Although it was a while ago, on my first visit, I had, in honour of being in Devon, the Devon Apple Cake, which was delightfully moist. I’d paired that with an espresso which, for various reasons I now forget, was from Climpson and Sons rather than the usual Monmouth. Back then I found it rather too fruity for my palate, but I suspect that now I would rather quite like it!
The “Exploding” part of the name “Exploding Bakery” is about the sensation of eating proper, hand-prepared cake compared to the bland, mass-produced nonsense that passes for cake in so many other places, where sweetness is a poor substitute for taste and texture. This used to be explained by a lovely, hand-written chalkboard in the window: as it said, the taste “explodes” in your mouth. How very fitting!
You can read more about the changes at the Exploding Bakery in the Coffee Spot Update, while if you want to check out the original gallery and the original post, you can find them after the table.
|CENTRAL STATION BUILDINGS • QUEEN ST • EXETER • EX4 3SB|
|www.explodingbakery.com||+44 (0) 1392 427900|
|Monday||08:00 – 16:00||Roaster||Monmouth + Guests (espresso + filter)|
|Tuesday||08:00 – 16:00||Seating||Tables (inside and outside)|
|Wednesday||08:00 – 16:00||Food||Cakes, Lunch|
|Thursday||08:00 – 16:00||Service||Order at Counter|
|Friday||08:00 – 16:00||Cards||Mastercard, Visa (£5 minimum)|
|Saturday||09:00 – 16:00||Wifi||Free (with code)|
|Chain||No||Visits||Original: 31st October 2012|
|Update: 15th January 2016|
The Exploding Bakery is principally a bakery, making bread and cakes for the catering and wholesale market. The impression I get is that they run a café on the side, so the café shares space with the bakery in a wonderfully informal setting. However, don’t let that mislead you into thinking that the café is afterthought. Nothing could be further from the truth and the café is run with same passion and commitment that goes into the bakery.
When you step into the Exploding Bakery, you are immediately met with the cakes which are laid out on your left, along with a couple of tables on the right. The cakes are all tray bakes: none of your artfully-arranged cupcakes, sponges and meringues to catch the eye, just honest-to-goodness yummy cakes (you can tell I sympathise; as a cake baker, I’ve never much cared for how my cakes look, just how they taste). Beyond them is the espresso machine, but then that’s pretty much it, with the rest of the shop given over to the bakery itself.
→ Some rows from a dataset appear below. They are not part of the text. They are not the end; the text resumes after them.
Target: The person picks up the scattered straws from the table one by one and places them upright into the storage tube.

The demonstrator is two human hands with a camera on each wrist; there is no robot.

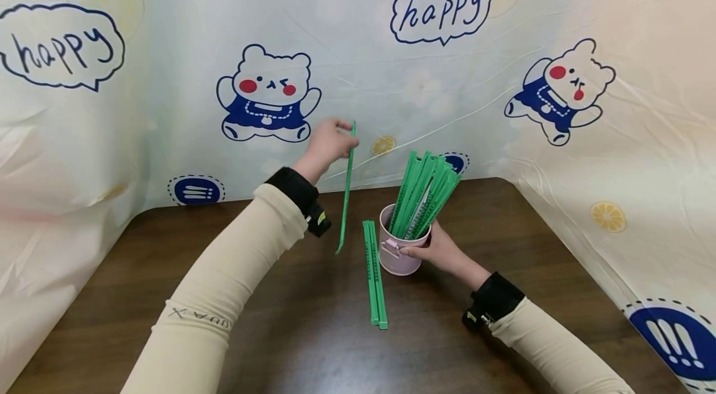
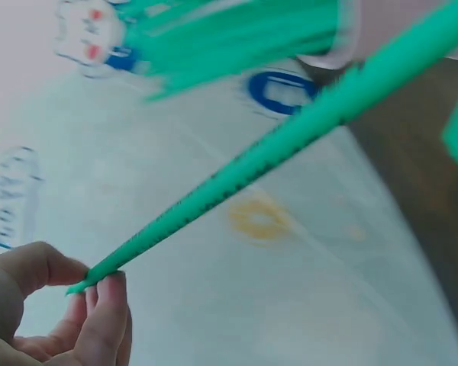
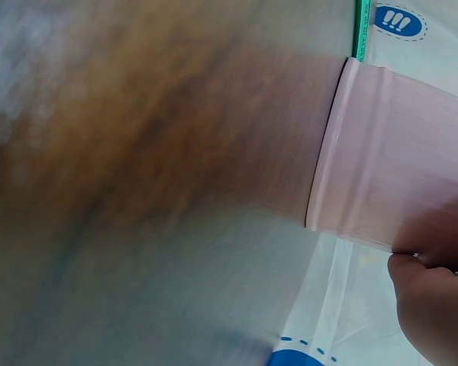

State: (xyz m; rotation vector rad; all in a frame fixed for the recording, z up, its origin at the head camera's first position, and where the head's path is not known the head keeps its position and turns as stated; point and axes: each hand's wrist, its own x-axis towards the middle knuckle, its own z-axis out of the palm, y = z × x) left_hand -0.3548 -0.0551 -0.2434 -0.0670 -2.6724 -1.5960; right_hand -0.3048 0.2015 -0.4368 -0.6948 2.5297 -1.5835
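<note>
My left hand (image 1: pixel 331 142) pinches a slim green wrapped stick (image 1: pixel 347 189) near its top end, between thumb and fingertips. It hangs steeply over the table, its lower end slightly bent, and dark print runs along it in the left wrist view. A small pink bucket (image 1: pixel 399 259) stands on the table, packed with a bundle of green wrapped sticks (image 1: pixel 424 195) that lean right. My right hand (image 1: pixel 439 249) holds the bucket's right side, with the thumb near its handle in front. Two more green sticks (image 1: pixel 375 276) lie side by side just left of the bucket.
The brown wooden table (image 1: pixel 291 319) ends at a pale plastic sheet (image 1: pixel 358 71) printed with bears and lettering, which rises behind it and at both sides. Each wrist wears a black strap (image 1: pixel 500 296) with a small camera.
</note>
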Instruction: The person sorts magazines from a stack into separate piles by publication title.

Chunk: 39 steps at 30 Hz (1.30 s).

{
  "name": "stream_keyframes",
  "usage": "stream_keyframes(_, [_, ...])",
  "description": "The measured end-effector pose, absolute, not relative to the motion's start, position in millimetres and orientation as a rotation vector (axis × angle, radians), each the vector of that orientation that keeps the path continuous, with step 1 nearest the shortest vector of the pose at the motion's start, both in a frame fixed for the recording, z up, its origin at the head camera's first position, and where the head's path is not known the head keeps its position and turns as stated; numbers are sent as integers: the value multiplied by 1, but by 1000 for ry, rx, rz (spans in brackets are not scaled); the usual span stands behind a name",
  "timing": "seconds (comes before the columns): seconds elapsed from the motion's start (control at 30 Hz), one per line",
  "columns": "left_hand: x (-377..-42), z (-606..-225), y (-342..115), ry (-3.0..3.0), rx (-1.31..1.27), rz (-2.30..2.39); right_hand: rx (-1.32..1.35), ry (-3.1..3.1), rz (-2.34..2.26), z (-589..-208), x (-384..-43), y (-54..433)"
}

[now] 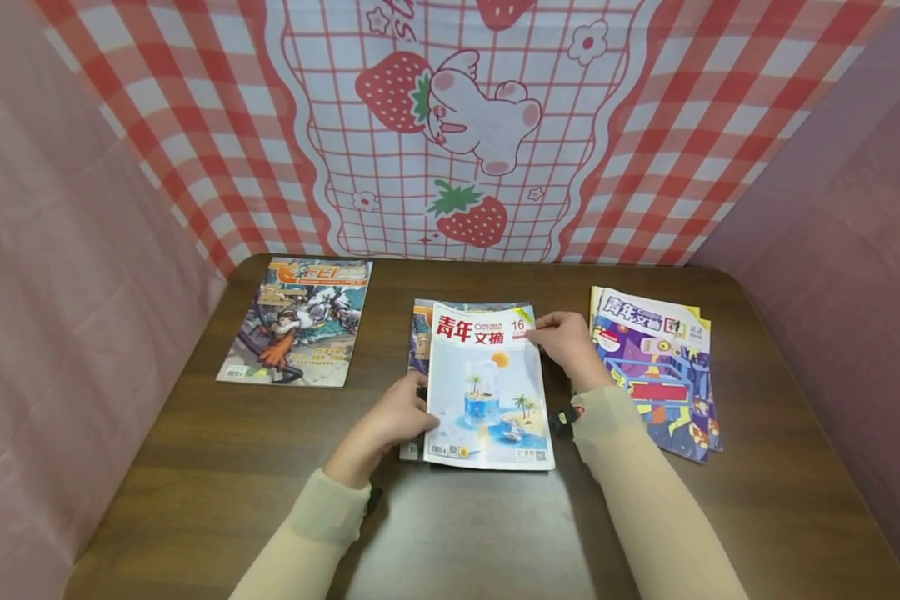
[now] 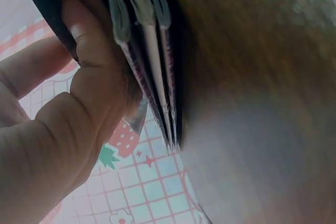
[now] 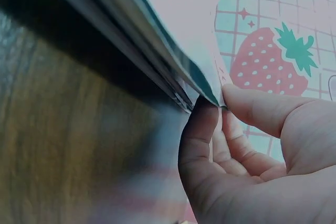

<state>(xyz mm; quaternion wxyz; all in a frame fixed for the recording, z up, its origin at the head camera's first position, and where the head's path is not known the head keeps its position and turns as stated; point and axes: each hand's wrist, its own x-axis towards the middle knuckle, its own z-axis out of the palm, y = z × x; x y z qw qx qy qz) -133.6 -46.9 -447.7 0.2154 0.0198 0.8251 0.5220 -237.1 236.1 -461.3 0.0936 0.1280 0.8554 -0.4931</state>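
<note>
A white magazine (image 1: 487,400) with red title characters and a beach scene lies on top of a stack in the middle of the table. Its upper right edge is pinched between the thumb and fingers of my right hand (image 1: 566,346), seen close up in the right wrist view (image 3: 252,150). My left hand (image 1: 393,412) grips its lower left edge, thumb over the cover. Beneath, a darker magazine (image 1: 414,450) sticks out to the left. The left wrist view shows the edges of several stacked magazines (image 2: 152,56) beside the left hand (image 2: 79,103); its fingertips are partly hidden.
On the brown wooden table (image 1: 187,475), a comic-style magazine (image 1: 300,325) lies at the left. A small pile of purple magazines (image 1: 660,375) lies at the right, near my right forearm. A strawberry-patterned cloth (image 1: 450,142) hangs behind the table, with pink cloth at both sides.
</note>
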Motion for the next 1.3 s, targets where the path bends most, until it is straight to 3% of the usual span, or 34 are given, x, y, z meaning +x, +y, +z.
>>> stream_keyframes(1.3, [-124, -445, -73, 2106, -19, 1678, 321, 2285, -1657, -447, -229, 238])
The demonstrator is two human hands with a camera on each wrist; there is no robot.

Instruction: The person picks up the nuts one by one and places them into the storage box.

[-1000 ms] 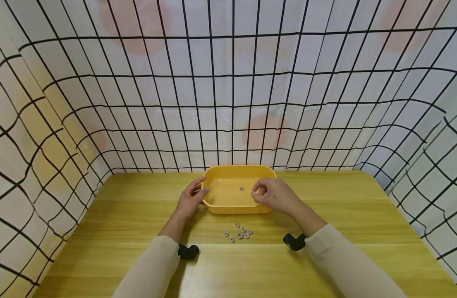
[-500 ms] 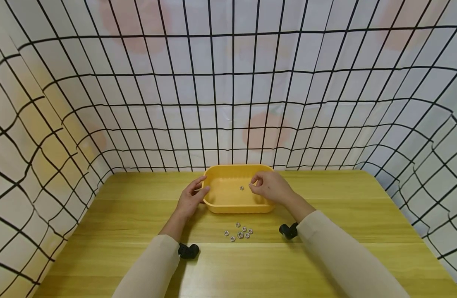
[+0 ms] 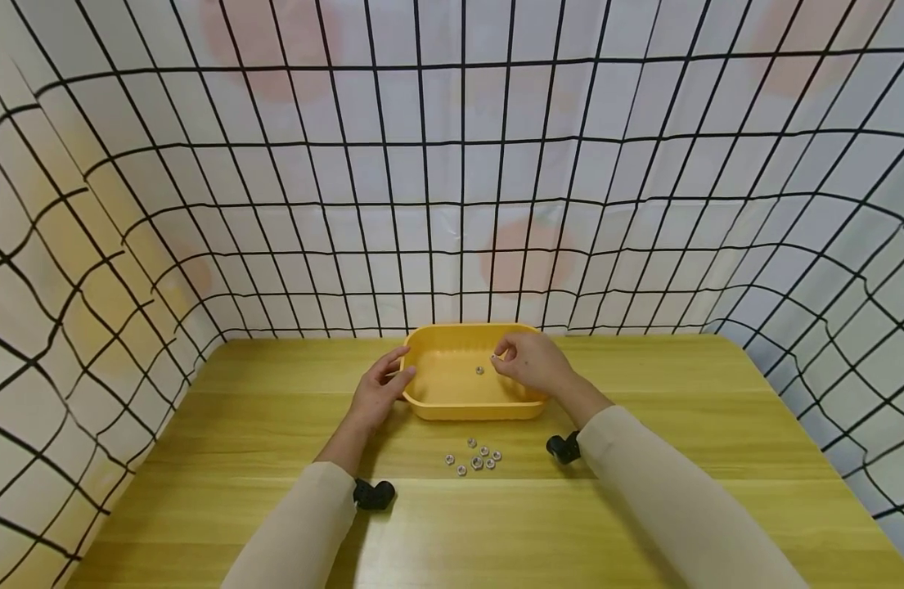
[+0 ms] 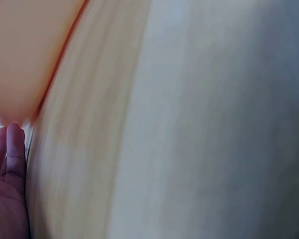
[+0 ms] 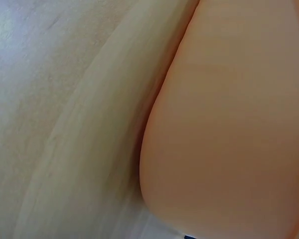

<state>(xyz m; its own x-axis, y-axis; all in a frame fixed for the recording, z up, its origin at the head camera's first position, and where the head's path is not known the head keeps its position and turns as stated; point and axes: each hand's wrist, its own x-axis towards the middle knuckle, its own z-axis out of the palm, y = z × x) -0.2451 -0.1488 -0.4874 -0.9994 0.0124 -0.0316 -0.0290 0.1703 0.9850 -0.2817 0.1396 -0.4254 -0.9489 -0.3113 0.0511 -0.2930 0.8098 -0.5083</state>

The advantage of this is that you can watch the staff as they go about their daily business of baking bread and cakes, which is just fascinating. They’re also very friendly and happy to chat with the customers. The coffee is made and served with passion and the cakes are excellent: I had, in honour of being in Devon, the Devon Apple Cake, which was delightfully moist. The espresso came in a glass and, for the second time in a week, I was offered a glass of water without having to ask.
The only downside to the Exploding Bakery is its size. I know I’ve featured some small places on the Coffee Spot, but the Exploding Bakery is the smallest in terms of space given over to the café. There are just two tables and four chairs inside and a further two tables and two chairs outside. Despite that, and probably because the staff haven’t tried to pack the place with tables, it doesn’t feel at all cramped and, because you share the space with the bakery, it actually feels quite airy. Unsurprisingly, most of the business is takeaway, and there was a steady stream of customers while I was there.
One final word about the Exploding Bakery. The range on offer (food, cake and drinks) is refreshingly small. Not that I’m knocking places with a massive choice, but I loved the attitude at the Exploding Bakery. As the staff told me, if they’re not 100% happy with something, they don’t do it. Quality over quantity wins every time in my book.